(What to work on) If a record holds a picture, leave the picture out and repeat everything else exactly.

(Listed records)
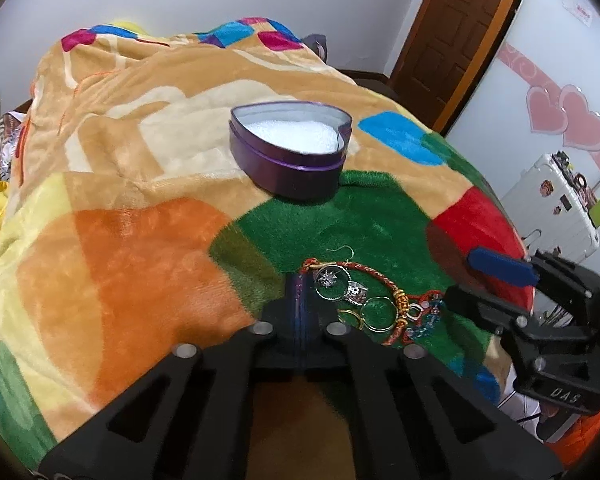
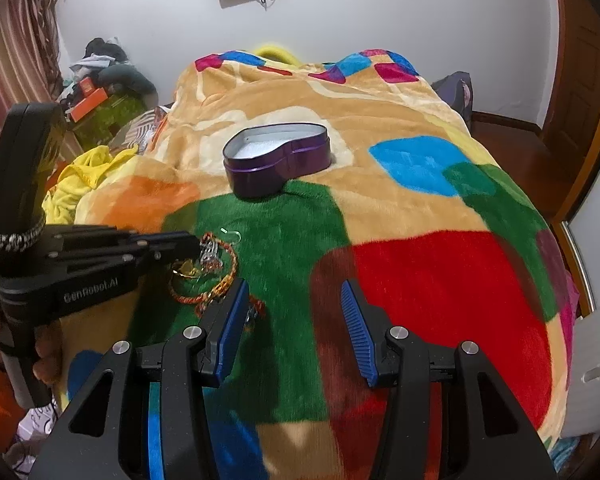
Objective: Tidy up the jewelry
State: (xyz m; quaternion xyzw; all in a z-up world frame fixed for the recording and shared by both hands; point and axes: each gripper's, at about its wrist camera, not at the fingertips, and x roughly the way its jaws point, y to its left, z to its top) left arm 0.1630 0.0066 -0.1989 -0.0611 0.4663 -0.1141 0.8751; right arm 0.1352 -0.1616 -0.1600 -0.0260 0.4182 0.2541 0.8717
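Patchwork fleece blanket [image 2: 420, 208] covers the bed; on its green patch lies the jewelry tangle [image 1: 364, 300]: red-gold braided cords, thin hoops, a star charm (all knotted together). Just beside it, the left gripper [image 1: 300, 300] is pressed closed, the right gripper [image 2: 296, 320] spread apart. Farther back sits the purple heart-shaped tin [image 1: 292, 152], lidless, white-lined.

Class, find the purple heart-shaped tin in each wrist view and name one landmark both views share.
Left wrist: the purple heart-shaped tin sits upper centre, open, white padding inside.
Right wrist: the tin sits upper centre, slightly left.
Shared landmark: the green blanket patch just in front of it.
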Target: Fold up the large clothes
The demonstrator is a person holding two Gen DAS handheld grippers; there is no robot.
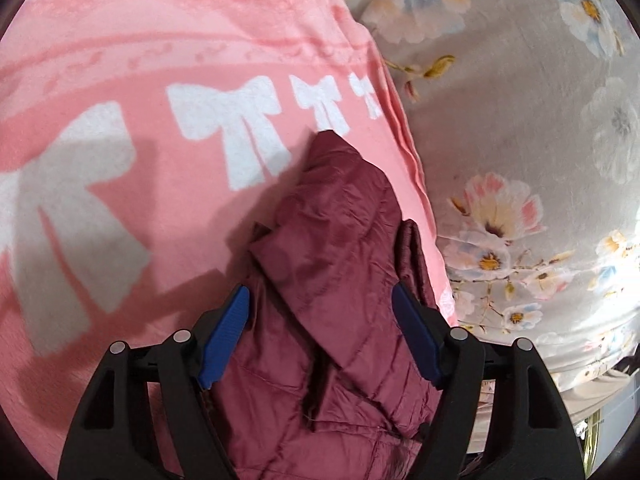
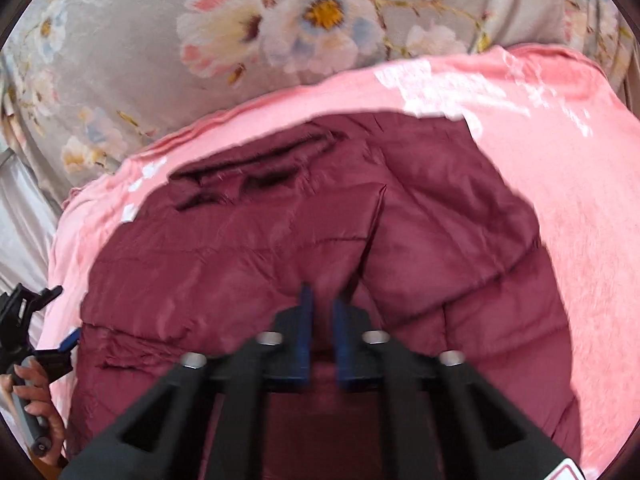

(Solution for this problem)
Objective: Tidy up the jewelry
State: (xyz m; quaternion xyzw; all in a z-up world frame fixed for the recording and shared by both hands; point and axes: each gripper's, at about its wrist camera, not at the fingertips, and x roughly the way its jaws point, y to its left, z to its top) left arm 0.1630 0.0066 -0.1989 -0.0611 0.4663 -0.1141 0.8751; right arm 0.1352 -0.1616 -0.1600 -0.0260 0.4182 0.2541 0.8717
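Patchwork fleece blanket [image 2: 420, 208] covers the bed; on its green patch lies the jewelry tangle [image 1: 364, 300]: red-gold braided cords, thin hoops, a star charm (all knotted together). Just beside it, the left gripper [image 1: 300, 300] is pressed closed, the right gripper [image 2: 296, 320] spread apart. Farther back sits the purple heart-shaped tin [image 1: 292, 152], lidless, white-lined.

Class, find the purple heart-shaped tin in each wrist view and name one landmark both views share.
Left wrist: the purple heart-shaped tin sits upper centre, open, white padding inside.
Right wrist: the tin sits upper centre, slightly left.
Shared landmark: the green blanket patch just in front of it.
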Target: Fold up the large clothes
The demonstrator is a person holding two Gen DAS handheld grippers; there is no robot.

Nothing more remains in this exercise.